180_Out = x.x.x.180 (192.168.5.180), 179_Out = x.x.x.179 (192.168.5.179)
NORDVPN_VPN4 = the automatic created WAN/Gateway when I set up OpenVPN with NordVPN...When enabled, ALL 192.168.5.0 use it for Internet..... I am wanting to exclude several LAN ip's from the NORDVPN, so I make said LAN IP's use WAN_PPPOE as the gateway, as to not be on the VPN.
I am sorry, I really am unsure what to explain as far as what details are important. I hope this makes sense.

[vpx23]

OK,

1. Show us a screenshot of System->Gateways->Single
2. Show us a screenshot of Interfaces->WAN
3. Show us a screenshot your VPN->OpenVPN (->Clients?) configuration
(black out any passwords)

www.whatismyip.com will show your public IP address of the WAN interface not your private address inside the LAN.

Also you can't have the source address of your LAN devices as a gateway. Are these xxx_Out aliases in Firewall->Aliases?

[fbeye]

VPN Currently down until I figure this out... No aliases for xxx_out, I just use the IP's as I know them by heart

[fbeye]

What I want to do in the grand scheme of things;

NONVPN   (My actual WAN) - 192.168.5.2-100
OpenVPN  (States VPN)      - 192.168.5.101-150
OpenVPN  (OffShore VPN)  - 192.168.5.151-200

[vpx23]

First you need to create 3 host aliases, just call them as you listed:

Name: NONVPN:
Content: 192.168.5.2-192.168.5.100

Name: OpenVPN_USA
Content: 192.168.5.101-192.168.5.150

Name: OpenVPN_INT
Content: 192.168.5.151-192.168.5.200

In the LAN rules change the source of #1 to NONVPN.
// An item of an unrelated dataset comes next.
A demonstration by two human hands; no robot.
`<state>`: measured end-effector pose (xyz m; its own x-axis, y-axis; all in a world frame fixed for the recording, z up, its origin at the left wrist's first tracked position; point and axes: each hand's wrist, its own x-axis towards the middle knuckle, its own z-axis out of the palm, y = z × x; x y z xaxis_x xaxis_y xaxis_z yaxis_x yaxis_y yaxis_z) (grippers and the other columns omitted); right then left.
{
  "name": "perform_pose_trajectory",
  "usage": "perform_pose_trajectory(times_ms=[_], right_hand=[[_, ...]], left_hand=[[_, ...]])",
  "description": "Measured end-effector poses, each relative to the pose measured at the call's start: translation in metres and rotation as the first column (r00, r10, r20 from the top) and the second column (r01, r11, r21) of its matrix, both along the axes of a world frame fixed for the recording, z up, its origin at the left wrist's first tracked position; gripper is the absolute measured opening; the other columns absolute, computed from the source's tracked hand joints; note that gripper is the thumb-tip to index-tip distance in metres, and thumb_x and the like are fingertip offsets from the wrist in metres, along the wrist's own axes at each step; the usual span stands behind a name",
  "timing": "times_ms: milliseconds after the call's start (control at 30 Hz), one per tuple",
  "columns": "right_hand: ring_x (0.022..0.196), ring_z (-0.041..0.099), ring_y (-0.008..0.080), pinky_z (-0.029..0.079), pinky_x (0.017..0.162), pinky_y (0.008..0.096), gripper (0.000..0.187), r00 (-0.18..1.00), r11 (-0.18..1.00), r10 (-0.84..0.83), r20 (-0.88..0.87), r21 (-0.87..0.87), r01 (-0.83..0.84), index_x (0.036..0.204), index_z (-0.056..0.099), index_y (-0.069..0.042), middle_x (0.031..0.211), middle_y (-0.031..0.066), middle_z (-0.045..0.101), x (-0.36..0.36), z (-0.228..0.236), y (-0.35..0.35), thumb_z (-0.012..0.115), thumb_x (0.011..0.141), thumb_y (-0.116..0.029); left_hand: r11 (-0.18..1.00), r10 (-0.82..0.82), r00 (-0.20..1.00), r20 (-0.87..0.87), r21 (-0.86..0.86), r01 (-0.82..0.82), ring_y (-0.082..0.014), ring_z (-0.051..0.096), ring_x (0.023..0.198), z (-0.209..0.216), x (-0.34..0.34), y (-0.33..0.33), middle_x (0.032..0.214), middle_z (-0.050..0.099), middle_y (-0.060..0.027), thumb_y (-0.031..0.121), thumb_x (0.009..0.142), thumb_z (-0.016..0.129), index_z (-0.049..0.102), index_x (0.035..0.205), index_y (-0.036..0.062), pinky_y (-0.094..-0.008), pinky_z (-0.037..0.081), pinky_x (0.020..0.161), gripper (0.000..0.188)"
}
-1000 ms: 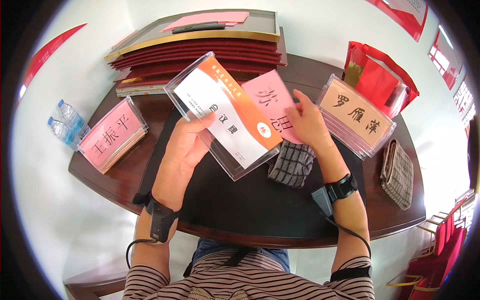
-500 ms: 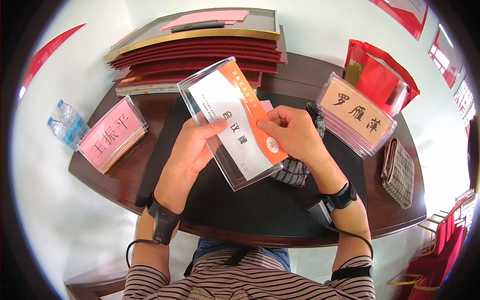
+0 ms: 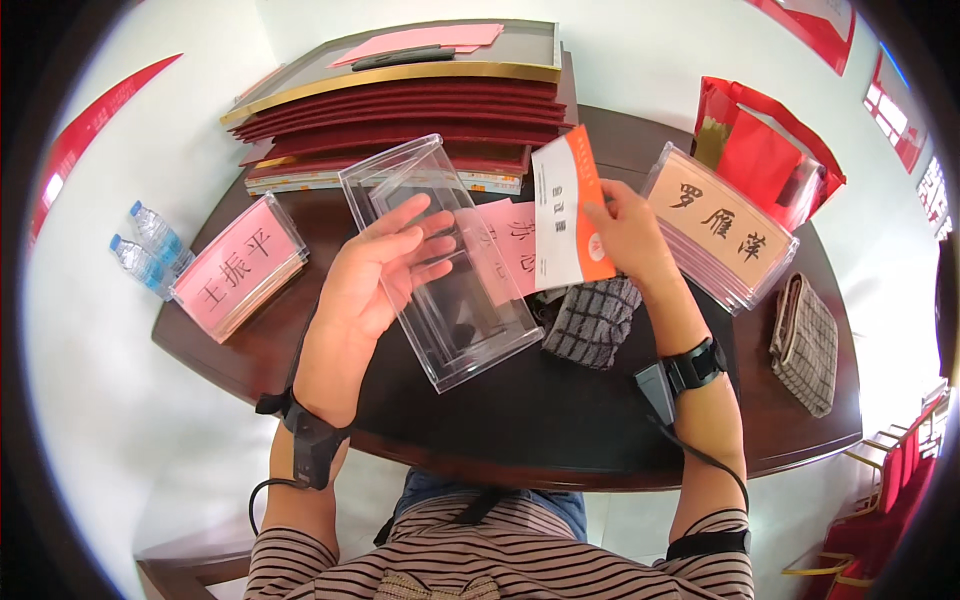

In rule #5 change the source to OpenVPN_INT and the destination to any (to be changed later).

In rule #6 change the source to OpenVPN_USA.

Delete the rules #2, #3, #4 and #7

Delete the Out-Gateways because they don't make any sense.

Now you just have to get your USA OpenVPN working and add another one for your offshore VPN.

Enter the gateway for the offshore VPN in the rule with the OpenVPN_INT source.